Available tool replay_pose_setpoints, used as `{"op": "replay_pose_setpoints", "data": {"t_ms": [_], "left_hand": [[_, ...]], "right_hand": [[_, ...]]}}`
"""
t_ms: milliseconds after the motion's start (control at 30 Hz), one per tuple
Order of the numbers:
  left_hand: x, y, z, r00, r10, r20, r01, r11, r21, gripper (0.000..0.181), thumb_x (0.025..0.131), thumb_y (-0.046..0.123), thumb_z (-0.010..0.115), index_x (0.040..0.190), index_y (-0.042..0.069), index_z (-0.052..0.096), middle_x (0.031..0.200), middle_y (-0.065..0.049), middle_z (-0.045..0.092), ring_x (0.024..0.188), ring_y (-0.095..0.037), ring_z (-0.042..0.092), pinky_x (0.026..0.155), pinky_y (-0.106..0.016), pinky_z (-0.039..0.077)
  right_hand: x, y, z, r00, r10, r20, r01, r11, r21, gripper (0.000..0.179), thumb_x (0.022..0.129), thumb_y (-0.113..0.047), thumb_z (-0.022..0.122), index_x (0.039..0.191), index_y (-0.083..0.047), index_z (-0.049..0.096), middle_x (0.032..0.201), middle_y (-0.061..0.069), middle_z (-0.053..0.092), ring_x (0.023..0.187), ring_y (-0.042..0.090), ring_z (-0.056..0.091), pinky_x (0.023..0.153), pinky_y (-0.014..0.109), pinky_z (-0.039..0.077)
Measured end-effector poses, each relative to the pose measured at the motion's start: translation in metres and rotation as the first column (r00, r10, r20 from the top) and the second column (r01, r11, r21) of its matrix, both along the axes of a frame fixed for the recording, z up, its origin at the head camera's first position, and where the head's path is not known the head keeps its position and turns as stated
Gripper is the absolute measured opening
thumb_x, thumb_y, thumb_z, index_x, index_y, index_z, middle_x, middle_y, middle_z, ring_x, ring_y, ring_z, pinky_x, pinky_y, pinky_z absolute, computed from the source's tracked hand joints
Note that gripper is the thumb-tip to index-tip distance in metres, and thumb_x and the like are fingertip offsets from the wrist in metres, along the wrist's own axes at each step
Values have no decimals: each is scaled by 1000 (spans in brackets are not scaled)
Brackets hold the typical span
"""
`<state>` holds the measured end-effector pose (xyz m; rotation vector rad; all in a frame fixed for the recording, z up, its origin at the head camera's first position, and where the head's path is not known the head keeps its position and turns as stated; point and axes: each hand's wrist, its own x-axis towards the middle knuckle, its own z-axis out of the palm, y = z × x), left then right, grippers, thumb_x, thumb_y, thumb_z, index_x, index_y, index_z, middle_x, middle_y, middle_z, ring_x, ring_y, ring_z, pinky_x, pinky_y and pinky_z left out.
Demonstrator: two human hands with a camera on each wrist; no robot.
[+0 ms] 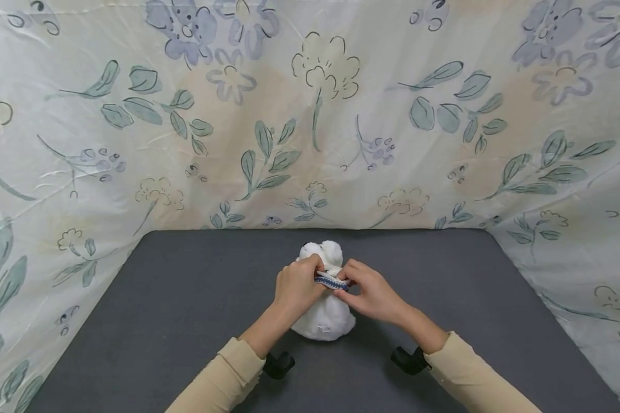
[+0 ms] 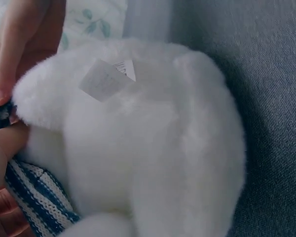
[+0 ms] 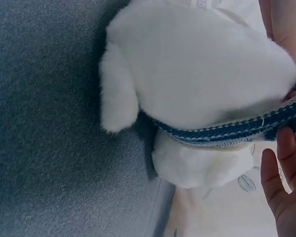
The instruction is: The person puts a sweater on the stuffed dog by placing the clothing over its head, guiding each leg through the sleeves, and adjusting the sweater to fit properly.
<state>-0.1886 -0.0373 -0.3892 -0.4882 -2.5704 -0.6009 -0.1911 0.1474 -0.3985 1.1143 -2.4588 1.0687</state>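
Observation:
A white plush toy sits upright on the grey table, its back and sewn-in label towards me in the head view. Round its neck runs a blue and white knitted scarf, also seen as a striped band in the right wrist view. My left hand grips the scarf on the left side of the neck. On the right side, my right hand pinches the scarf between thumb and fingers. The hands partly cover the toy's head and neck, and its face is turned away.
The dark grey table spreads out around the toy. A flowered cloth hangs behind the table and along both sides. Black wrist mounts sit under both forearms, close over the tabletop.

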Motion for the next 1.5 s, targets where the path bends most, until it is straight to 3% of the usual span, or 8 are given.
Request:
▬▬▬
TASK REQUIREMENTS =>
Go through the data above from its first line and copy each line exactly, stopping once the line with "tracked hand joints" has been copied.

TASK ANSWER =>
Available tool replay_pose_setpoints, used as `{"op": "replay_pose_setpoints", "data": {"t_ms": [_], "left_hand": [[_, ...]], "right_hand": [[_, ...]]}}`
"""
t_ms: milliseconds after the motion's start (control at 30 Hz), one per tuple
Order of the numbers:
  left_hand: x, y, z, r00, r10, r20, r01, r11, r21, gripper (0.000..0.181), thumb_x (0.025..0.131), thumb_y (-0.046..0.123), thumb_z (-0.010..0.115), index_x (0.040..0.190), index_y (-0.042..0.069), index_z (-0.052..0.096), middle_x (0.031..0.200), middle_y (-0.065..0.049), middle_z (-0.045..0.092), ring_x (0.024..0.188), ring_y (-0.095..0.037), ring_z (-0.042..0.092), pinky_x (0.026..0.155), pinky_y (-0.106..0.016), pinky_z (-0.039..0.077)
  right_hand: x, y, z, r00, r10, r20, r01, r11, r21, gripper (0.000..0.179), thumb_x (0.022..0.129), thumb_y (-0.113..0.047), thumb_z (-0.022..0.122), index_x (0.039..0.191), index_y (-0.083..0.047), index_z (-0.049..0.096), middle_x (0.032..0.201), middle_y (-0.061..0.069), middle_z (-0.053..0.092), ring_x (0.023..0.187), ring_y (-0.042..0.090), ring_z (-0.056..0.091), pinky_x (0.023..0.153), pinky_y (-0.014..0.109), pinky_z (-0.039..0.077)
Measured end-effector poses, each relative to the pose measured at the motion's start: translation in metres and rotation as the first column (r00, r10, r20 from the top) and the second column (r01, r11, r21) of its matrix, both along the axes of a frame fixed for the recording, z up, its origin at the head camera's first position, and where the head's path is not known the head keeps its position and turns as stated
Gripper is the absolute measured opening
thumb_x, thumb_y, thumb_z, index_x, index_y, index_z, middle_x, middle_y, middle_z, ring_x, ring_y, ring_z, pinky_x, pinky_y, pinky_z absolute, computed from the source's tracked hand joints

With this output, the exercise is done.